All of the listing, from first line to last, should be output exactly; the pictures stay out.

>>>>>

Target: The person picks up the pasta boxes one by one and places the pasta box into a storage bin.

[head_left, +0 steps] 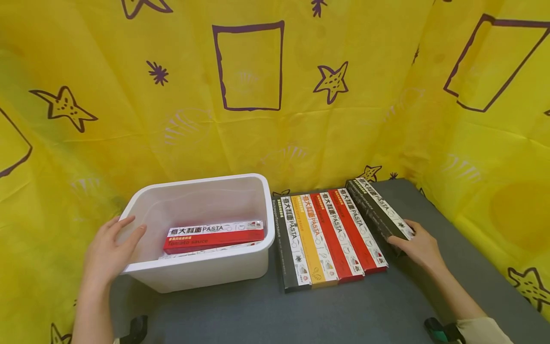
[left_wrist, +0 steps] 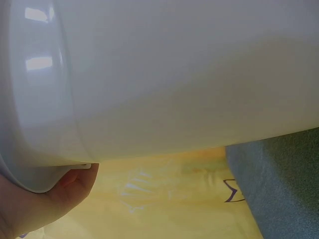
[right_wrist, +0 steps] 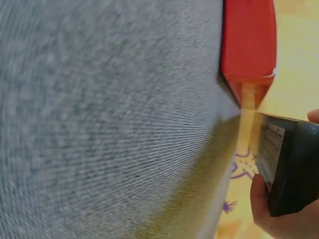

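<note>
My left hand (head_left: 109, 248) grips the left end of a white plastic bin (head_left: 215, 273), its fingers over the rim. The left wrist view shows a finger (left_wrist: 82, 181) curled at the rim's underside. Inside the bin lies a red tomato sauce pasta box (head_left: 215, 237), with the white edge of another box below it. At the right, my right hand (head_left: 418, 246) holds the near end of a black pasta box (head_left: 374, 205), thumb on one side and fingers on the other. This black box (right_wrist: 299, 164) tilts, close to the red box beside it.
Between bin and right hand, a row of pasta boxes lies side by side on the grey table (head_left: 240, 310): a black one (head_left: 292, 243), a yellow one (head_left: 315, 243) and two red ones (head_left: 341, 239). A yellow patterned cloth (head_left: 301, 134) hangs behind and at both sides.
</note>
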The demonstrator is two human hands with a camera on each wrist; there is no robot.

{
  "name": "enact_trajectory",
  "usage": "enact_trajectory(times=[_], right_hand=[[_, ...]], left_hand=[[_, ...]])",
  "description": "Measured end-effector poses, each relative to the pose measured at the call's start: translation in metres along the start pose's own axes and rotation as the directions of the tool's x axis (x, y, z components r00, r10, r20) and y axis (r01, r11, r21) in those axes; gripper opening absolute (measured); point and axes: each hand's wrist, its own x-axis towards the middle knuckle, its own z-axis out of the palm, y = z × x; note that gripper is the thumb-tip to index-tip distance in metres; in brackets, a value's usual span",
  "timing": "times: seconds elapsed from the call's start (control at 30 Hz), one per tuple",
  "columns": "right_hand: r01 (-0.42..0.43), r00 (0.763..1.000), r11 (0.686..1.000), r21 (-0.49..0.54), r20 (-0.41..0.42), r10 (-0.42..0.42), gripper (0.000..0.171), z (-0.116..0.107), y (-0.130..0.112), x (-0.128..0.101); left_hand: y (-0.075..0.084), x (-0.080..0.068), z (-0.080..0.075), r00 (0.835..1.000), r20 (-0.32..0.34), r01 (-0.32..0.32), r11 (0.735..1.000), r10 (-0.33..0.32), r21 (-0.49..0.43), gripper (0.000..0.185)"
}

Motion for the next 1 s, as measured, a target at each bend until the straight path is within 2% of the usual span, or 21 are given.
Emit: enact_trajectory(times=[0.37, 1.0], right_hand=[[0.044, 0.997, 0.999, 0.02, -0.07, -0.042, 0.08, -0.009, -0.021, -0.01], [0.182, 0.983, 0.98, 0.087, -0.034, -0.179, 0.07, -0.009, -0.077, -0.023]], left_hand=[[0.0, 0.001, -0.001, 1.0, 0.018, 0.008, 1.0, -0.008, 0.001, 0.062], [0.001, -0.002, -0.002, 1.0, 0.02, 0.024, 1.0, -0.024, -0.006, 0.063]])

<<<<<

Completed task:
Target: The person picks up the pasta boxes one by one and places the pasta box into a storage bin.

[head_left, +0 steps] 
[left_wrist, +0 steps] 
[right_wrist, +0 steps] 

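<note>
My left hand (head_left: 109, 248) grips the left end of a white plastic bin (head_left: 215, 273), its fingers over the rim. The left wrist view shows a finger (left_wrist: 82, 181) curled at the rim's underside. Inside the bin lies a red tomato sauce pasta box (head_left: 215, 237), with the white edge of another box below it. At the right, my right hand (head_left: 418, 246) holds the near end of a black pasta box (head_left: 374, 205), thumb on one side and fingers on the other. This black box (right_wrist: 299, 164) tilts, close to the red box beside it.
Between bin and right hand, a row of pasta boxes lies side by side on the grey table (head_left: 240, 310): a black one (head_left: 292, 243), a yellow one (head_left: 315, 243) and two red ones (head_left: 341, 239). A yellow patterned cloth (head_left: 301, 134) hangs behind and at both sides.
</note>
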The demonstrator is two human hands with a camera on each wrist; there is no robot.

{
  "name": "enact_trajectory",
  "usage": "enact_trajectory(times=[_], right_hand=[[_, ...]], left_hand=[[_, ...]])",
  "description": "Measured end-effector poses, each relative to the pose measured at the call's start: translation in metres along the start pose's own axes and rotation as the directions of the tool's x axis (x, y, z components r00, r10, r20) and y axis (r01, r11, r21) in those axes; gripper opening absolute (measured); point and axes: each hand's wrist, its own x-axis towards the middle knuckle, its own z-axis out of the palm, y = z × x; note that gripper is the thumb-tip to index-tip distance in metres; in brackets, a value's usual span",
  "timing": "times: seconds elapsed from the call's start (control at 30 Hz), one per tuple",
  "columns": "right_hand: r01 (-0.42..0.43), r00 (0.763..1.000), r11 (0.686..1.000), r21 (-0.49..0.54), r20 (-0.41..0.42), r10 (-0.42..0.42), gripper (0.000..0.171), z (-0.116..0.107), y (-0.130..0.112), x (-0.128..0.101); left_hand: y (-0.075..0.084), x (-0.080..0.068), z (-0.080..0.075), r00 (0.835..1.000), r20 (-0.32..0.34), r01 (-0.32..0.32), r11 (0.735..1.000), r10 (-0.33..0.32), r21 (-0.49..0.43), gripper (0.000..0.185)"
}

Motion for the next 1 s, as measured, a target at each bend until the straight path is within 2% of the usual span, or 21 are given.
Emit: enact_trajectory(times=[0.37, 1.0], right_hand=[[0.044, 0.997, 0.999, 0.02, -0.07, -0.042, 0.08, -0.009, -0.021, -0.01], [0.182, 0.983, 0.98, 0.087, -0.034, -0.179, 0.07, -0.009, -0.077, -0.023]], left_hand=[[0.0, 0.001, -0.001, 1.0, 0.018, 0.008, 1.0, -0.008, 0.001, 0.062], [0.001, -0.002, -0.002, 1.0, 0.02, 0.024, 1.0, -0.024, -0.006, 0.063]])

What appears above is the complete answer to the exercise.